Our study of how to build a mind will take us into many fields, including

  • Philosophy
  • Computer Science
  • Cognitive Science
  • Psychology
  • Biology
  • Anthropology
  • Linguistics
  • Mathematics

Now, we are most fortunate to have students from Psychology and Philosophy in this class. I expect this to rich and rewarding semester for all of us as we delve into that most spectacular, peculiar, and surprising of phenomena, the Mind.
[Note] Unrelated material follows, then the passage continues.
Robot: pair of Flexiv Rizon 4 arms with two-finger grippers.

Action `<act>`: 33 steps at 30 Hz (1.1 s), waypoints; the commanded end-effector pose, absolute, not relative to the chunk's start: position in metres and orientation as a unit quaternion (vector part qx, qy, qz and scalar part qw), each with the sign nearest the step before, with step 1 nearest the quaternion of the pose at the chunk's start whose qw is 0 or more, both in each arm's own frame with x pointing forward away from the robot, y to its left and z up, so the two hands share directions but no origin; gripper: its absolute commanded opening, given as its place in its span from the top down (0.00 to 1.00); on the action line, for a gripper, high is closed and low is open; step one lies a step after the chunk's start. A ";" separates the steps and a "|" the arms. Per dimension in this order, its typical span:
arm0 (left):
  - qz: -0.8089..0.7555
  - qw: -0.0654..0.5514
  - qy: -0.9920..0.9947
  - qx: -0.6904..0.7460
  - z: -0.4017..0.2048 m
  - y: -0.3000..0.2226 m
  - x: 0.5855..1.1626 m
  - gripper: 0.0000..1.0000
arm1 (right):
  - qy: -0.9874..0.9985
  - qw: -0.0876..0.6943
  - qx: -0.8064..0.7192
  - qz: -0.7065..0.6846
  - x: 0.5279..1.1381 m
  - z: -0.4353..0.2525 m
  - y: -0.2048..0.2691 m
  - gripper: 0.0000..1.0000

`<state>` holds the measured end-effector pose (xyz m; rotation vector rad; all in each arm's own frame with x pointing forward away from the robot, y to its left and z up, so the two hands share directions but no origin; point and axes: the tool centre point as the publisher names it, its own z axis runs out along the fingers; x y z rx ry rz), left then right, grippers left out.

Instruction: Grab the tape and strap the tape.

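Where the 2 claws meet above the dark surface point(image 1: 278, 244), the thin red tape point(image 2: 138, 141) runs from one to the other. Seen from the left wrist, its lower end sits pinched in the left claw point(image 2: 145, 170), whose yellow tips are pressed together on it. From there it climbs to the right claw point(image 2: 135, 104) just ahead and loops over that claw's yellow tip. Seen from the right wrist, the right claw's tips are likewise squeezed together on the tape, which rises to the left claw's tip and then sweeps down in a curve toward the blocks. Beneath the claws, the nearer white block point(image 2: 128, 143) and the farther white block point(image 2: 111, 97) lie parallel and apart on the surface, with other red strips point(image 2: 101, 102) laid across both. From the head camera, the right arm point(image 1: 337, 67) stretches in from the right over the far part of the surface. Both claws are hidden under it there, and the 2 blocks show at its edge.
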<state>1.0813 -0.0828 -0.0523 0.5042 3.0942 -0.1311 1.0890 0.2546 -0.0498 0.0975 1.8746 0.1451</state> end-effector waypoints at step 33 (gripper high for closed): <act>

Having introduced the topic for the course, let me briefly revisit the mechanics (requirements, policies, etc.) of the course. There's not much I wish to add here, except perhaps to emphasize once again the importance of attendance. I provide lots of notes, handouts, and synopses, but not as a way of making it possible to do well without attending class. The truth is quite the opposite. I provide all these materials precisely because class-time is so valuable we need to off-load as much as we can to make time to discuss the various issues we take up this semester. I encourage you to make it a personal goal to never miss class; you may still unavoidably have to skip a class, life being what it is, but please do your best, especially when we get to truly daunting material and the inevitable sense of futility sets in.

Further, this course requires you to do a great deal of writing throughout the semester--more, perhaps, than what you are accustomed to seeing in your other classes. Rare is the individual who never procrastinates. Nevertheless, you should employ whatever strategies you can find to help you keep up with the assignments. Falling behind is simply not an option.